**What to produce**
When you output the entries, begin with the first line and end with the line containing "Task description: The", keeping each line exactly as it is.

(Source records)
• • • • • • •

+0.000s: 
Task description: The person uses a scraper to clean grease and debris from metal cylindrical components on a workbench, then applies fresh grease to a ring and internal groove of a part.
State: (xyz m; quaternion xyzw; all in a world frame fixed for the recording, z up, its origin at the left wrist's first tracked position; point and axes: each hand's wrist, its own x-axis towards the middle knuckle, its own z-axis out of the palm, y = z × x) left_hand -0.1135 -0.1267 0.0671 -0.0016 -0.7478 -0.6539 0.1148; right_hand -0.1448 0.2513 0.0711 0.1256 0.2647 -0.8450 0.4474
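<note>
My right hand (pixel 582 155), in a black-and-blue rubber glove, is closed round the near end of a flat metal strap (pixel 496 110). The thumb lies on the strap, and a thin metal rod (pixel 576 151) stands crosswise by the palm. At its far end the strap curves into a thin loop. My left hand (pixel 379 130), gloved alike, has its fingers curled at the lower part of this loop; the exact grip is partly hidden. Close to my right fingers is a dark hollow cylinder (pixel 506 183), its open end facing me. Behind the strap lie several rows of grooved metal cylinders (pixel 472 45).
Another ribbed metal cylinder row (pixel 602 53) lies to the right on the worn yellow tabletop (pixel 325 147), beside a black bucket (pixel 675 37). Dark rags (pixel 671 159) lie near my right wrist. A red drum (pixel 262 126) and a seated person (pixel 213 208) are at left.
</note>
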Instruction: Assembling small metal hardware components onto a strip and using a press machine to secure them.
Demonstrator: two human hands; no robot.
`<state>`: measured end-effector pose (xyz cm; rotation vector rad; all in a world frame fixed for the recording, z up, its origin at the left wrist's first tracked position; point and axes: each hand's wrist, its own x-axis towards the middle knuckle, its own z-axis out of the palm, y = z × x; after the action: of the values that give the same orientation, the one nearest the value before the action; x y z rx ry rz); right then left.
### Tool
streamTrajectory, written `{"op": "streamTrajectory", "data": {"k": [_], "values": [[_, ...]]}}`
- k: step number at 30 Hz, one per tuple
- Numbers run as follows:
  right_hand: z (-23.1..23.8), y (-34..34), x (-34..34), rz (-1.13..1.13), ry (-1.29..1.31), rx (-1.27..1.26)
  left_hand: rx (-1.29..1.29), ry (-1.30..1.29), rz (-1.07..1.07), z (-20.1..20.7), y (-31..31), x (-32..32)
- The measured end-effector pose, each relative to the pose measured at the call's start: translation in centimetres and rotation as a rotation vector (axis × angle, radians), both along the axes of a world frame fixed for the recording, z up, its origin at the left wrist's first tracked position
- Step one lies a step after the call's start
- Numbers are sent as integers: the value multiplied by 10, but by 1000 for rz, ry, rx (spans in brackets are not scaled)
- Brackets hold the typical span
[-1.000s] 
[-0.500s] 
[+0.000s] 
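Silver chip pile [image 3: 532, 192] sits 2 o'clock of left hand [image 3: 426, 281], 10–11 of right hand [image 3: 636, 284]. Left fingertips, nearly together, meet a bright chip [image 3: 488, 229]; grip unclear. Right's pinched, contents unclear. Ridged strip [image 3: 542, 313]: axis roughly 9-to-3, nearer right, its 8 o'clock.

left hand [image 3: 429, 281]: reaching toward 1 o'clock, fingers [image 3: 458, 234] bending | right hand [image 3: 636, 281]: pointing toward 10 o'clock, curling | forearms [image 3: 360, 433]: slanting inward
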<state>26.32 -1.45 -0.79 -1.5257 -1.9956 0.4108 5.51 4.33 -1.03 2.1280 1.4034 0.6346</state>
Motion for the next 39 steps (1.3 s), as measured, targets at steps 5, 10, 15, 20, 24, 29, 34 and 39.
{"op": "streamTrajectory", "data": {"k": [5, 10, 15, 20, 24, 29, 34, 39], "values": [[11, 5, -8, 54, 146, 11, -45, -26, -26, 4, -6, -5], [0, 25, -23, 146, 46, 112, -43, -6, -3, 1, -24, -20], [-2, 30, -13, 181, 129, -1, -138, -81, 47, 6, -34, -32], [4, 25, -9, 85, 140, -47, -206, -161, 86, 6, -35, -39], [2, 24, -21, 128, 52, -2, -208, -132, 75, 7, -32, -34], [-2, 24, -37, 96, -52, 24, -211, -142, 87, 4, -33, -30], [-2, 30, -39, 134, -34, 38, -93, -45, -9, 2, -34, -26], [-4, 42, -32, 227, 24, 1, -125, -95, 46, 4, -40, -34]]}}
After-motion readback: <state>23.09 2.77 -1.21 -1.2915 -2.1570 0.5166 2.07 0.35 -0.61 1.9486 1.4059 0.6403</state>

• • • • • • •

**Response area**
+0.000s: 
Task description: The person uses a scraper to clean grease and debris from metal cylindrical components on a workbench, then applies fresh grease to a ring and internal groove of a part.

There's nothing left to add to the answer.